▶ **YOUR TASK**
Pictures stay out; print the rest of the listing below exactly as it stands.

___ INFORMATION SHOWN ___

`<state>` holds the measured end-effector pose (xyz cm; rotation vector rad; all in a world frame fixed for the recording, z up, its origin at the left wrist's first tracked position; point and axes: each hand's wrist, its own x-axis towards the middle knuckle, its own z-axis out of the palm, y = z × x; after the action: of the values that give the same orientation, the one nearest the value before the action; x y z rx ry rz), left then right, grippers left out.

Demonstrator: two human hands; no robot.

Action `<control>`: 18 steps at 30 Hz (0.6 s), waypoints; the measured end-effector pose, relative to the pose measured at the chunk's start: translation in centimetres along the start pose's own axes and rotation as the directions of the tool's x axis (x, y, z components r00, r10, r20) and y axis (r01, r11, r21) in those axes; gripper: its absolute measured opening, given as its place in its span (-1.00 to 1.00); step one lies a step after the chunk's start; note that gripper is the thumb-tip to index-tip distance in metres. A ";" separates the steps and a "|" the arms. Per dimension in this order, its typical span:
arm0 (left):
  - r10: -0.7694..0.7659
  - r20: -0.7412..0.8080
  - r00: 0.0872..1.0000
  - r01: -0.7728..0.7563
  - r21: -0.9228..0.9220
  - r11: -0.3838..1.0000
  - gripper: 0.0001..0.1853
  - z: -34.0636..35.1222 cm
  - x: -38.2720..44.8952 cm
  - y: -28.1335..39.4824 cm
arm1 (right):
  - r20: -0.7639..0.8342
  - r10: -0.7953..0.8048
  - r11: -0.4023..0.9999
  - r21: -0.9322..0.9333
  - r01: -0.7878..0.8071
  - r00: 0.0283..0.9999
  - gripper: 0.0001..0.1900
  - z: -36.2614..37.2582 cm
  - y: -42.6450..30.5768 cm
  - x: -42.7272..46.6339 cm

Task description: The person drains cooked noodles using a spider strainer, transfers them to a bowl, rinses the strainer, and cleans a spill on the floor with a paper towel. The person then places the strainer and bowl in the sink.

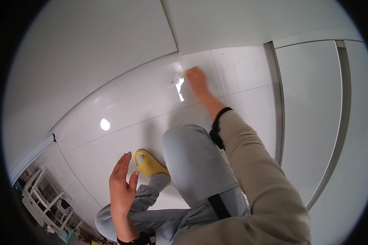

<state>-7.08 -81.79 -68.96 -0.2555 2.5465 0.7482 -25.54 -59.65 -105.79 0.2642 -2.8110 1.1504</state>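
Observation:
My right hand [197, 79] reaches down to the white tiled floor [245, 110], its fingers curled and blurred. A faint yellowish edge shows at its fingertips; whether it grips something cannot be made out. Just left of these fingers lies a small orange-brown bit [171, 82]. A bright, ragged glare [180, 89] on glossy, wet-looking tile is beside the hand. My left hand [121, 180] is raised near my left knee, holding nothing, with the thumb apart from the fingers. Beyond it is a yellow slipper [150, 163] on my foot.
White cabinet fronts [89, 52] rise from the floor ahead. On the right stand white panels [306, 101] with a grey vertical strip [280, 122]. At lower left, past a door track [76, 174], are a white chair-like frame [46, 196] and jumbled items. My bent knee [193, 159] is close by.

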 end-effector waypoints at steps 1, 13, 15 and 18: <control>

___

▶ **EXERCISE SOLUTION**
`<state>` holds the measured end-effector pose (xyz cm; rotation vector rad; all in a world frame fixed for the recording, z up, its origin at the left wrist's first tracked position; point and axes: each hand's wrist, its own x-axis towards the middle knuckle, its own z-axis out of the palm, y = z × x; after the action: of the values that give the same orientation, the one nearest the value before the action; x y z rx ry rz), left then right, grippers left out.

Demonstrator: two human hands; no robot.

Action `<control>`: 18 steps at 30 Hz (0.6 s), waypoints; the measured end-effector pose, relative to the pose measured at the chunk's start: translation in centimetres along the start pose's own axes and rotation as the directions of the tool's x axis (x, y, z components r00, r10, r20) and y axis (r01, r11, r21) in those axes; gripper: its absolute measured opening, given as its place in its span (-1.00 to 1.00); step one lies a step after the chunk's start; note that gripper is the thumb-tip to index-tip distance in metres. A ";" separates the steps and a "|" the arms. Per dimension in this order, its typical span:
arm0 (left):
  - r10: -0.7694..0.7659
  - r20: -0.7412..0.8080
  - r00: 0.0872..1.0000
  - r01: -0.7728..0.7563
  - r21: -0.9228..0.9220
  - r11: -0.3838..1.0000
  - gripper: 0.0001..0.1853
  - z: -34.0636..35.1222 cm
  - x: -38.2720..44.8952 cm
  - y: -28.1335..39.4824 cm
arm1 (right):
  - r20: -0.7639..0.8342
  - r10: -0.7953..0.8048
  - r11: -0.4023..0.9999
  - r21: -0.9322..0.9333
  - r01: -0.7878..0.8071
  - r00: 0.0283..0.9999
  - gripper: 0.0001..0.1900
  - z: -36.2614..37.2582 cm
  - y: -42.6450..30.5768 cm
  - x: -42.7272..46.6339 cm

Task description: The person drains cooked noodles using a spider strainer, transfers them to a bowl, rinses the strainer, and cleans a spill on the floor with a paper towel. The person then places the strainer and bowl in the sink.


<state>-7.08 -81.79 -68.96 -0.2555 2.5465 0.7482 -25.54 -59.65 -105.79 0.2642 -2.8110 1.1504</state>
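Observation:
My right hand [197, 79] reaches down to the white tiled floor [245, 110], its fingers curled and blurred. A faint yellowish edge shows at its fingertips; whether it grips something cannot be made out. Just left of these fingers lies a small orange-brown bit [171, 82]. A bright, ragged glare [180, 89] on glossy, wet-looking tile is beside the hand. My left hand [121, 180] is raised near my left knee, holding nothing, with the thumb apart from the fingers. Beyond it is a yellow slipper [150, 163] on my foot.
White cabinet fronts [89, 52] rise from the floor ahead. On the right stand white panels [306, 101] with a grey vertical strip [280, 122]. At lower left, past a door track [76, 174], are a white chair-like frame [46, 196] and jumbled items. My bent knee [193, 159] is close by.
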
 end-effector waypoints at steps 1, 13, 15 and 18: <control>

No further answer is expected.